Invex programs are a special kind of non-convex problems which attain global minima at every stationary point. While classical first-order gradient descent methods can solve them, they converge very slowly. In this paper, we propose new first-order algorithms to solve the general class of invex problems. We identify sufficient conditions for convergence of our algorithms and provide rates of convergence. Furthermore, we go beyond unconstrained problems and provide a novel projected gradient method for constrained invex programs with convergence rate guarantees.

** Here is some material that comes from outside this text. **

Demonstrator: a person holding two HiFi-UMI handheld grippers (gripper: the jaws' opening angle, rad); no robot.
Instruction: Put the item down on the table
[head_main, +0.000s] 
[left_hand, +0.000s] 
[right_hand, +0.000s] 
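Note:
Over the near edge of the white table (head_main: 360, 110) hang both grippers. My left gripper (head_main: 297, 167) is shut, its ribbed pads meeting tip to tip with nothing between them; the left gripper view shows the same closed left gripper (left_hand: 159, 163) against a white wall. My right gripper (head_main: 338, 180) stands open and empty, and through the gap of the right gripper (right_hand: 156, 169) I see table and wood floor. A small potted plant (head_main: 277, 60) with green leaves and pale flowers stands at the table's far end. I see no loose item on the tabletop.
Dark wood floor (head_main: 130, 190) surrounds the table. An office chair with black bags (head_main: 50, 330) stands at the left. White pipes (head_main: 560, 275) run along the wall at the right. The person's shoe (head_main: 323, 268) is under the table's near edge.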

We compare and contrast our results with existing first-order algorithms for a variety of unconstrained and constrained invex problems. To the best of our knowledge, our proposed algorithm is the first algorithm to solve constrained invex programs.

翻译：Invex程序是一类特殊的非凸问题，其在每个驻点处都能达到全局最小值。虽然经典的一阶梯度下降方法可以求解此类问题，但收敛速度非常缓慢。本文针对一般类别的Invex问题提出了新的一阶算法。我们识别了算法收敛的充分条件，并给出了收敛速率。此外，我们突破了无约束问题的局限，提出了一种新颖的投影梯度方法用于求解带约束的Invex程序，并保证了收敛速率。我们将我们的结果与现有的一阶算法在多种无约束和约束Invex问题上进行了比较与对比。据我们所知，我们提出的算法是首个能够求解约束Invex程序的算法。